703-451-9588
TTY 711
Mike McCaffrey,
Manager
Pohick Rangers is the longest running program at Hidden Pond Nature Center. Through three decades the program has successfully connected more than 1,000 children to nature, forging bonds that last lifetimes. It is an in-depth nature program that has produced countless Park Authority volunteers and has spawned multiple careers in natural resource fields. If there are no Ranger programs currently scheduled in Parktakes, call the park for information at 703-451-9588.
Instilling a Lifelong Love of Nature Since 1991
As told by Hidden Pond Site Manager Mike McCaffrey
The Pohick Rangers started as a kind of nature club patterned after a club that I had been part of at my elementary school in Maryland when I was growing up. Remembering how much fun it had been was one of several reasons we wanted to do something like that at Hidden Pond. We also wanted to show off the great natural areas of our park and to help young people have a fun, in-the-field learning experience.
Ranger program topics include wetland studies, forestry, reptiles, amphibians, arthropods, nocturnal wildlife, geology and the site’s cultural history.
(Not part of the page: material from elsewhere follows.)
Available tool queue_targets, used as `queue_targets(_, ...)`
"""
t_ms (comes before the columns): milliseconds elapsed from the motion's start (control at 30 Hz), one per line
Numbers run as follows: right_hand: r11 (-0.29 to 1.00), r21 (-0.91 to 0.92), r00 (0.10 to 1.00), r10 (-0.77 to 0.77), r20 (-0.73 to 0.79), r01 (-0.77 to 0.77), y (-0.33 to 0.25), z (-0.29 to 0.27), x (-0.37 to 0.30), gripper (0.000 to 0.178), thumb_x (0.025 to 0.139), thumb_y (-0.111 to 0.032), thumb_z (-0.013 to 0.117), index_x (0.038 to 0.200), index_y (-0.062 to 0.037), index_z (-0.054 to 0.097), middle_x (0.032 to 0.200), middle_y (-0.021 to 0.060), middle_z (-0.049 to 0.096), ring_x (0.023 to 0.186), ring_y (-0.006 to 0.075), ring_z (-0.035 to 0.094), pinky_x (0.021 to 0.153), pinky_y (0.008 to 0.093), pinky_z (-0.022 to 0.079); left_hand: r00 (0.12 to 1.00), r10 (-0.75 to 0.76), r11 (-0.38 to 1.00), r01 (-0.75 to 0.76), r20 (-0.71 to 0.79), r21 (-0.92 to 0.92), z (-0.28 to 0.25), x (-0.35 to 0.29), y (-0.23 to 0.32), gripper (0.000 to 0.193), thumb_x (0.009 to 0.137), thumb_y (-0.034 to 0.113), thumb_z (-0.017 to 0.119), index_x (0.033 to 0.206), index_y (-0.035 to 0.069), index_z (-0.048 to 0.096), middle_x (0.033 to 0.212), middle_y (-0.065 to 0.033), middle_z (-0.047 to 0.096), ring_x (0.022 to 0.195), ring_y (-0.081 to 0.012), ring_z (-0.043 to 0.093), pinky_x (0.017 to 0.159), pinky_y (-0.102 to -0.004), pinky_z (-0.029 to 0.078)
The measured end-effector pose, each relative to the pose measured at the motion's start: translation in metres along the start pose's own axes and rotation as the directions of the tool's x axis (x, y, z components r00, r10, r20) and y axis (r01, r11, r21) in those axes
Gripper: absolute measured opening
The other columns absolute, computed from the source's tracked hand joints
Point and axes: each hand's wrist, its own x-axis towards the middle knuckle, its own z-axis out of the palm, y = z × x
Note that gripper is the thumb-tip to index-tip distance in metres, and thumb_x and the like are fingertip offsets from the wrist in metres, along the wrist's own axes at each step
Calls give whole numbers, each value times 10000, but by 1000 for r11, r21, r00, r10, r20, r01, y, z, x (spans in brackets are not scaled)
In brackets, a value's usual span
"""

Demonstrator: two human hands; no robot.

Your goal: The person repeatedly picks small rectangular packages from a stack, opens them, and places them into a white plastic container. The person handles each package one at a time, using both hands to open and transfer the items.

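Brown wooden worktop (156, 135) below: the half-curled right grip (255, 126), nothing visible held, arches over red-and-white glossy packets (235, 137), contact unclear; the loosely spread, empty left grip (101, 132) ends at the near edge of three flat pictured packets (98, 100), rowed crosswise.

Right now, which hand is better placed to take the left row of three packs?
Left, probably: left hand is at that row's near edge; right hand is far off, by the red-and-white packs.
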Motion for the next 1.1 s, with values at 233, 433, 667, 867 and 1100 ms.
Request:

The hands-on netting experience at the creek, along with fishing and bug hunting, are popular parts of the program. However, just being out and exploring woodlands by climbing over logs and rocks and traversing a stream ignite a Ranger’s sense of discovery. The wide array of personalities in the program makes its projects fun for staff and for the group.
Rangers have restored habitat, and vernal pools they built in 1998 and 2012 are now amphibian breeding areas. Several hundred tree seedlings have been planted in areas where youngsters removed invasive plant species.
Since its inception in 1991, the program has helped ready young people become park volunteers and, in some instances, to become staff. Around the county, state, and nation, former Pohick Rangers are teachers, aerospace engineers, business people, journalists, graphic designers, doctors, college professors, military, and scientists.
No matter what these young people end up doing in their adult lives, Pohick Rangers take with them a greater appreciation of what our natural world is all about and what it offers us. They have a new compassion and respect for living things that they will share with others. I know that this is so, for I still am friends with three of the original Pohick Rangers from 1991, and their love for nature now is as strong as it was three decades ago.